I think there’s always a balance that can be struck though, in many characters cases they would never get fat because that’s the type of character they are, there would have to be some sort of outside force interfering (for ex. mind control, villainous feeder, magical means etc).

Example Scenario:
Lydia is a fitness instructor that despises people who get fat, and has made it her life goal to make as many people fit as possible. But one day she’s possessed by a prankster spirit which takes control of her for an entire week before it gets bored and leaves, she has no recollection of anything that happened for the duration it happened, so it’s all the more shocking for her when she sees that she’s become a 280 pound woman.

She has to talk to her friends, colleagues and other people to piece together what has happened, all of them tell her how she suddenly changed and would neglect any physical exercise and turned to eat tons of junk food every day.

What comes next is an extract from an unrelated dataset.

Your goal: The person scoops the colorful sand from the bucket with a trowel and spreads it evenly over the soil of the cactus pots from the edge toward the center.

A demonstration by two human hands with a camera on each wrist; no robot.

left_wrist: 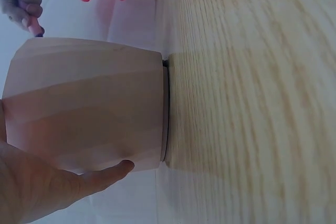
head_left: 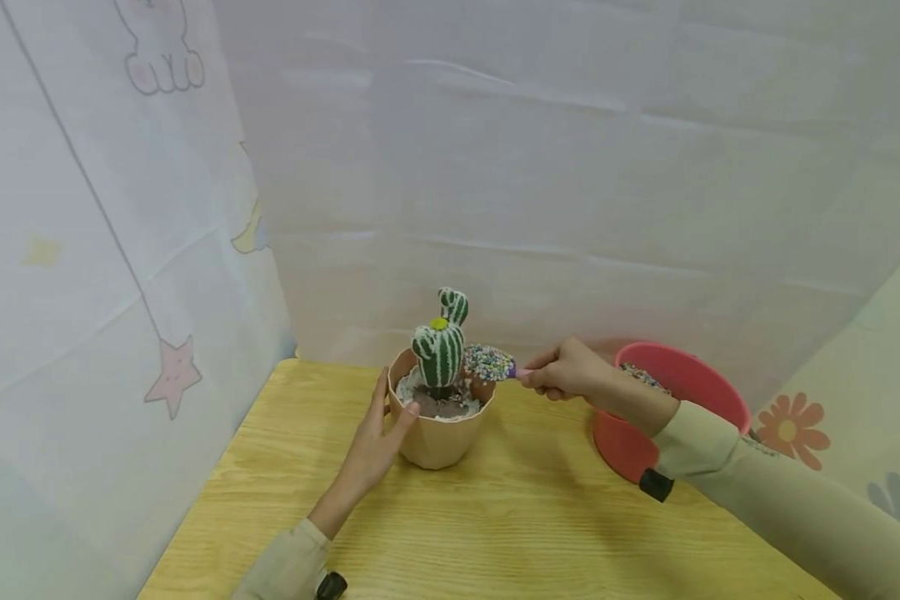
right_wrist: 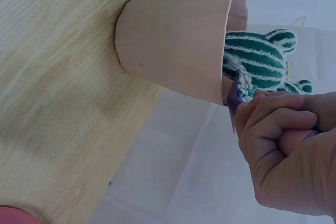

At this point in the story you could choose to go in a few different directions, but what’s most important is that you explore how Lydia would cope with the new changes in her body, and the fact that she’s become what she hates. She would naturally try to lose weight as the number one priority, but with her body craving much more food than she’s ever craved before that might become a difficult task, so she might seek other alternatives as excuses to satisfy her hunger.

This is only some of my thoughts on how you would tackle making a character gain weight without betraying their personality, you could of course have the personality change or grow for some character development, but don’t stray too far from the base.

All in all just make some research on your character of choice, think of a scenario that would make sense in your mind. But most importantly, don’t forget to have fun writing!